_Task item_: Each line in the material below must be transcribed exactly; no picture belongs in the copy.

_Data block_:

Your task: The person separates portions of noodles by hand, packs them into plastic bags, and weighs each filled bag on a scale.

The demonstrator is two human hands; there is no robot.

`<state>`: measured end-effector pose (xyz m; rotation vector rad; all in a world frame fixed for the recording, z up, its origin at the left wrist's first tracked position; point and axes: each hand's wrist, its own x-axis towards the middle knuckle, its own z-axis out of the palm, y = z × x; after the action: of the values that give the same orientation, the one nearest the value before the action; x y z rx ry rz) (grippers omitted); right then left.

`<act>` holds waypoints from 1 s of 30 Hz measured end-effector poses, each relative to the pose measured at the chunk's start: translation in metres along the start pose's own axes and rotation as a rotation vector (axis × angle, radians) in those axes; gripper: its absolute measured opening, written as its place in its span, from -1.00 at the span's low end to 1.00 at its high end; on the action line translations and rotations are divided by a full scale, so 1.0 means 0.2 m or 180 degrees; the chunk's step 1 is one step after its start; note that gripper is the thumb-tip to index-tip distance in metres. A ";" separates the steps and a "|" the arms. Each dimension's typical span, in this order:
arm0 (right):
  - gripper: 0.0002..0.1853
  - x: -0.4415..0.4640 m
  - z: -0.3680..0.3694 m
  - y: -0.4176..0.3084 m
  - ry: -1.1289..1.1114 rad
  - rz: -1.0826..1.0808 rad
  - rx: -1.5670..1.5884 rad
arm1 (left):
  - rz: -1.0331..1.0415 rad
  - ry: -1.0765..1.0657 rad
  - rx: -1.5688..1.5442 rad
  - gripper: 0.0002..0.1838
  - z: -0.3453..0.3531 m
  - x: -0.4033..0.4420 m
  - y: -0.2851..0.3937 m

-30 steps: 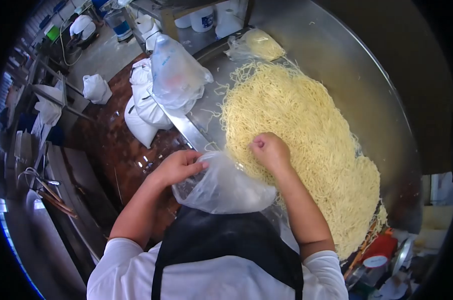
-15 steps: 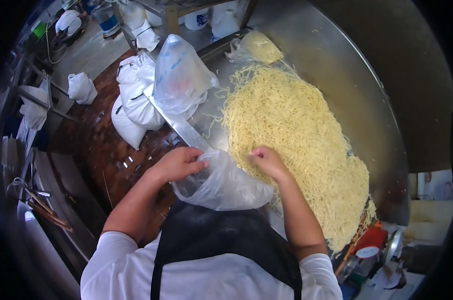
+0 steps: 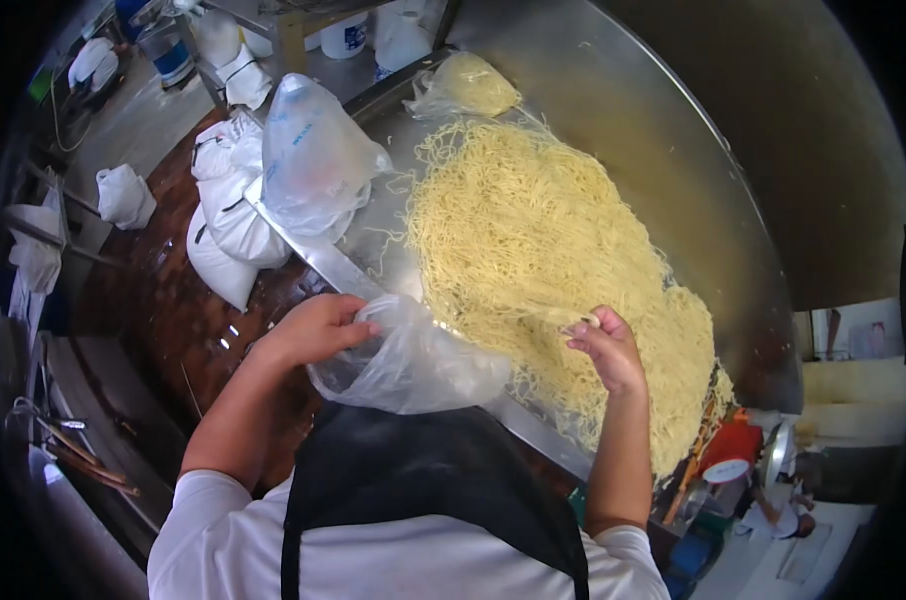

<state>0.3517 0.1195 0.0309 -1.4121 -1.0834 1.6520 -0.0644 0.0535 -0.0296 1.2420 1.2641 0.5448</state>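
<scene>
My left hand (image 3: 328,328) pinches the rim of a clear plastic bag (image 3: 413,365), which hangs loosely in front of my apron at the table's near edge. Over the big heap of yellow noodles (image 3: 543,220) is my right hand (image 3: 609,348), its thumb and fingers closed on a few noodle strands that trail left from the fingertips. The heap spreads across a metal table (image 3: 663,130). Whatever is inside the bag cannot be made out through the folds.
A knotted bag of noodles (image 3: 473,85) lies beyond the heap. A filled plastic bag (image 3: 318,160) stands on the table's left corner. White sacks (image 3: 228,220) rest on the wet brown floor. A red scale (image 3: 731,450) sits at right, with another person (image 3: 778,515) beyond.
My right hand has moved right, away from the bag, and now pinches noodle strands. The left hand keeps its hold on the bag. The whole view has shifted slightly.
</scene>
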 end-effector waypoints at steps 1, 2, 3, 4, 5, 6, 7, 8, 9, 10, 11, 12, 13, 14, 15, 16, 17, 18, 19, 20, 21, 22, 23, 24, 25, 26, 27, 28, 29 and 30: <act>-0.87 0.01 -0.01 0.02 0.0044 -0.0028 0.0170 | -0.0002 0.0015 0.0041 -0.63 0.00 0.00 0.00; -0.86 0.01 -0.02 0.03 0.0078 -0.0054 0.0338 | 0.0007 0.0005 0.0039 -0.63 0.00 0.01 -0.01; -0.86 0.01 -0.02 0.01 0.0142 -0.0218 0.0374 | 0.0011 0.0002 0.0038 -0.64 0.00 0.01 -0.02; -0.86 -0.01 -0.02 -0.04 0.0201 -0.0377 0.0415 | 0.0009 0.0003 0.0039 -0.64 0.00 0.01 -0.03; -0.86 -0.03 -0.01 -0.08 0.0257 -0.0531 0.0466 | -0.0025 0.0007 0.0007 -0.64 0.00 0.01 -0.03; -0.85 -0.05 -0.02 -0.13 0.0150 -0.0684 0.0600 | -0.0060 0.0006 -0.0020 -0.65 0.00 0.00 -0.03; -0.84 -0.05 -0.03 -0.16 0.0058 -0.0781 0.0543 | -0.0092 -0.0002 -0.0047 -0.65 0.01 0.00 -0.03; -0.84 -0.05 -0.05 -0.19 -0.0030 -0.0878 0.0483 | -0.0088 0.0012 -0.0094 -0.65 0.01 -0.01 -0.01; -0.83 -0.05 -0.05 -0.20 -0.0115 -0.0974 0.0421 | -0.0083 0.0025 -0.0144 -0.65 0.01 -0.03 0.04; -0.90 -0.02 -0.06 -0.17 0.0098 -0.0776 -0.0282 | -0.0077 0.0036 -0.0191 -0.66 0.02 -0.04 0.07; -0.91 0.00 -0.08 -0.11 0.0111 -0.0637 -0.1199 | -0.0076 0.0033 -0.0156 -0.66 0.02 -0.03 0.04; -0.93 0.03 -0.11 -0.03 0.0124 -0.0481 -0.2111 | -0.0074 0.0024 -0.0115 -0.66 0.02 -0.02 -0.01; -0.93 0.05 -0.14 0.03 0.0133 -0.0311 -0.3024 | -0.0069 0.0015 -0.0078 -0.66 0.02 -0.01 -0.03; -0.91 0.06 -0.17 0.08 0.0174 -0.0148 -0.2901 | -0.0064 0.0044 -0.0101 -0.66 0.01 -0.01 -0.04; -0.92 0.05 -0.17 0.09 0.0176 -0.0186 -0.2693 | -0.0068 0.0073 -0.0132 -0.66 0.01 -0.02 -0.05; -0.92 0.04 -0.17 0.10 0.0180 -0.0217 -0.2480 | -0.0078 0.0097 -0.0161 -0.67 0.02 -0.03 -0.05; -0.91 0.04 -0.17 0.11 0.0195 -0.0251 -0.2255 | -0.0134 0.0109 -0.0070 -0.67 0.02 -0.03 -0.05; -0.92 0.04 -0.18 0.13 0.0206 -0.0276 -0.2349 | -0.0181 0.0116 0.0037 -0.68 0.01 -0.03 -0.04; -0.92 0.05 -0.18 0.14 0.0223 -0.0307 -0.2441 | -0.0220 0.0124 0.0149 -0.68 0.01 -0.03 -0.03; -0.92 0.06 -0.19 0.15 0.0237 -0.0339 -0.2540 | -0.0168 0.0104 0.0096 -0.68 0.01 -0.02 -0.02; -0.92 0.07 -0.21 0.17 0.0285 -0.0358 -0.2431 | -0.0117 0.0088 0.0033 -0.68 0.03 -0.01 -0.01; -0.92 0.08 -0.22 0.19 0.0329 -0.0380 -0.2329 | -0.0065 0.0077 -0.0036 -0.68 0.03 -0.01 0.00; -0.91 0.09 -0.24 0.21 0.0366 -0.0406 -0.2232 | -0.0109 0.0067 0.0016 -0.68 0.04 0.00 0.01; -0.91 0.09 -0.24 0.23 0.0440 -0.0478 -0.2122 | -0.0153 0.0062 0.0066 -0.68 0.04 0.01 0.02; -0.91 0.09 -0.24 0.24 0.0512 -0.0549 -0.2012 | -0.0199 0.0058 0.0116 -0.68 0.04 0.01 0.02; -0.90 0.09 -0.25 0.25 0.0581 -0.0618 -0.1899 | -0.0184 0.0036 0.0101 -0.68 0.04 0.02 0.01; -0.89 0.09 -0.26 0.27 0.0628 -0.0611 -0.1919 | -0.0168 0.0013 0.0088 -0.68 0.04 0.03 0.00; -0.89 0.09 -0.27 0.29 0.0679 -0.0601 -0.1940 | -0.0154 -0.0013 0.0075 -0.68 0.05 0.04 0.00; -0.88 0.09 -0.28 0.31 0.0732 -0.0590 -0.1962 | -0.0161 -0.0020 0.0074 -0.67 0.05 0.04 0.01; -0.88 0.09 -0.29 0.33 0.0769 -0.0583 -0.1972 | -0.0166 -0.0025 0.0071 -0.66 0.05 0.04 0.03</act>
<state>0.4076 0.1170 -0.0403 -1.7703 -1.6024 1.0163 -0.0503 0.0586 -0.0291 1.2251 1.2954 0.4887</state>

_Exercise response_:
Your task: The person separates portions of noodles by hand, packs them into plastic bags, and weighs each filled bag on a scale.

The demonstrator is two human hands; there is no robot.

`<state>`: measured end-effector pose (xyz m; rotation vector rad; all in a world frame fixed for the recording, z up, its origin at the left wrist's first tracked position; point and axes: each hand's wrist, its own x-axis towards the middle knuckle, its own z-axis out of the palm, y = z × x; after the action: of the values that give the same orientation, the one nearest the value before the action; x y z rx ry rz) (grippers omitted); right then left.

`<act>` holds waypoints from 1 s of 30 Hz measured end-effector poses, each relative to the pose measured at the chunk's start: translation in metres along the start pose's own axes and rotation as a rotation vector (axis × angle, radians) in those axes; gripper: its absolute measured opening, written as its place in its span, from -1.00 at the span's low end to 1.00 at its high end; on the action line translations and rotations are divided by a full scale, so 1.0 means 0.2 m or 180 degrees; the chunk's step 1 is one step after its start; note that gripper is the thumb-tip to index-tip distance in metres. A ";" separates the steps and a "|" the arms. Each dimension's typical span, in this order:
arm0 (right):
  - gripper: 0.0002..0.1853
  - x: -0.4415..0.4640 m
  - z: -0.3680..0.3694 m
  - y: -0.4176..0.3084 m
  - ry: -1.1289..1.1114 rad
  - rz: -1.0826..1.0808 rad
  - rx: -1.5670..1.5884 rad
arm1 (left):
  - rz: -1.0331..1.0415 rad
  - ry: -1.0765..1.0657 rad
  - rx: -1.5688..1.5442 rad
  - gripper: 0.0002..0.1838
  - z: -0.3453..0.3531 m
  - x: -0.4033..0.4420 m
  - y: -0.2851..0.3937 m

-30 steps: 
-15 steps: 
+0 steps: 

<state>0.3517 0.1195 0.0309 -1.4121 -1.0834 1.6520 -0.0644 0.0535 -0.0296 1.2420 1.2641 0.5448</state>
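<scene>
My left hand (image 3: 328,328) pinches the rim of a clear plastic bag (image 3: 413,365), which hangs loosely in front of my apron at the table's near edge. Over the big heap of yellow noodles (image 3: 543,220) is my right hand (image 3: 609,348), its thumb and fingers closed on a few noodle strands that trail left from the fingertips. The heap spreads across a metal table (image 3: 663,130). Whatever is inside the bag cannot be made out through the folds.
A knotted bag of noodles (image 3: 473,85) lies beyond the heap. A filled plastic bag (image 3: 318,160) stands on the table's left corner. White sacks (image 3: 228,220) rest on the wet brown floor. A red scale (image 3: 731,450) sits at right, with another person (image 3: 778,515) beyond.
My right hand has moved right, away from the bag, and now pinches noodle strands. The left hand keeps its hold on the bag. The whole view has shifted slightly.
</scene>
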 end-effector waypoints at steps 1, 2, 3, 4, 5, 6, 7, 8, 9, 10, 11, 12, 13, 14, 15, 16, 17, 18, 19, 20, 21, 22, 23, 24, 25, 26, 27, 28, 29 and 30: <act>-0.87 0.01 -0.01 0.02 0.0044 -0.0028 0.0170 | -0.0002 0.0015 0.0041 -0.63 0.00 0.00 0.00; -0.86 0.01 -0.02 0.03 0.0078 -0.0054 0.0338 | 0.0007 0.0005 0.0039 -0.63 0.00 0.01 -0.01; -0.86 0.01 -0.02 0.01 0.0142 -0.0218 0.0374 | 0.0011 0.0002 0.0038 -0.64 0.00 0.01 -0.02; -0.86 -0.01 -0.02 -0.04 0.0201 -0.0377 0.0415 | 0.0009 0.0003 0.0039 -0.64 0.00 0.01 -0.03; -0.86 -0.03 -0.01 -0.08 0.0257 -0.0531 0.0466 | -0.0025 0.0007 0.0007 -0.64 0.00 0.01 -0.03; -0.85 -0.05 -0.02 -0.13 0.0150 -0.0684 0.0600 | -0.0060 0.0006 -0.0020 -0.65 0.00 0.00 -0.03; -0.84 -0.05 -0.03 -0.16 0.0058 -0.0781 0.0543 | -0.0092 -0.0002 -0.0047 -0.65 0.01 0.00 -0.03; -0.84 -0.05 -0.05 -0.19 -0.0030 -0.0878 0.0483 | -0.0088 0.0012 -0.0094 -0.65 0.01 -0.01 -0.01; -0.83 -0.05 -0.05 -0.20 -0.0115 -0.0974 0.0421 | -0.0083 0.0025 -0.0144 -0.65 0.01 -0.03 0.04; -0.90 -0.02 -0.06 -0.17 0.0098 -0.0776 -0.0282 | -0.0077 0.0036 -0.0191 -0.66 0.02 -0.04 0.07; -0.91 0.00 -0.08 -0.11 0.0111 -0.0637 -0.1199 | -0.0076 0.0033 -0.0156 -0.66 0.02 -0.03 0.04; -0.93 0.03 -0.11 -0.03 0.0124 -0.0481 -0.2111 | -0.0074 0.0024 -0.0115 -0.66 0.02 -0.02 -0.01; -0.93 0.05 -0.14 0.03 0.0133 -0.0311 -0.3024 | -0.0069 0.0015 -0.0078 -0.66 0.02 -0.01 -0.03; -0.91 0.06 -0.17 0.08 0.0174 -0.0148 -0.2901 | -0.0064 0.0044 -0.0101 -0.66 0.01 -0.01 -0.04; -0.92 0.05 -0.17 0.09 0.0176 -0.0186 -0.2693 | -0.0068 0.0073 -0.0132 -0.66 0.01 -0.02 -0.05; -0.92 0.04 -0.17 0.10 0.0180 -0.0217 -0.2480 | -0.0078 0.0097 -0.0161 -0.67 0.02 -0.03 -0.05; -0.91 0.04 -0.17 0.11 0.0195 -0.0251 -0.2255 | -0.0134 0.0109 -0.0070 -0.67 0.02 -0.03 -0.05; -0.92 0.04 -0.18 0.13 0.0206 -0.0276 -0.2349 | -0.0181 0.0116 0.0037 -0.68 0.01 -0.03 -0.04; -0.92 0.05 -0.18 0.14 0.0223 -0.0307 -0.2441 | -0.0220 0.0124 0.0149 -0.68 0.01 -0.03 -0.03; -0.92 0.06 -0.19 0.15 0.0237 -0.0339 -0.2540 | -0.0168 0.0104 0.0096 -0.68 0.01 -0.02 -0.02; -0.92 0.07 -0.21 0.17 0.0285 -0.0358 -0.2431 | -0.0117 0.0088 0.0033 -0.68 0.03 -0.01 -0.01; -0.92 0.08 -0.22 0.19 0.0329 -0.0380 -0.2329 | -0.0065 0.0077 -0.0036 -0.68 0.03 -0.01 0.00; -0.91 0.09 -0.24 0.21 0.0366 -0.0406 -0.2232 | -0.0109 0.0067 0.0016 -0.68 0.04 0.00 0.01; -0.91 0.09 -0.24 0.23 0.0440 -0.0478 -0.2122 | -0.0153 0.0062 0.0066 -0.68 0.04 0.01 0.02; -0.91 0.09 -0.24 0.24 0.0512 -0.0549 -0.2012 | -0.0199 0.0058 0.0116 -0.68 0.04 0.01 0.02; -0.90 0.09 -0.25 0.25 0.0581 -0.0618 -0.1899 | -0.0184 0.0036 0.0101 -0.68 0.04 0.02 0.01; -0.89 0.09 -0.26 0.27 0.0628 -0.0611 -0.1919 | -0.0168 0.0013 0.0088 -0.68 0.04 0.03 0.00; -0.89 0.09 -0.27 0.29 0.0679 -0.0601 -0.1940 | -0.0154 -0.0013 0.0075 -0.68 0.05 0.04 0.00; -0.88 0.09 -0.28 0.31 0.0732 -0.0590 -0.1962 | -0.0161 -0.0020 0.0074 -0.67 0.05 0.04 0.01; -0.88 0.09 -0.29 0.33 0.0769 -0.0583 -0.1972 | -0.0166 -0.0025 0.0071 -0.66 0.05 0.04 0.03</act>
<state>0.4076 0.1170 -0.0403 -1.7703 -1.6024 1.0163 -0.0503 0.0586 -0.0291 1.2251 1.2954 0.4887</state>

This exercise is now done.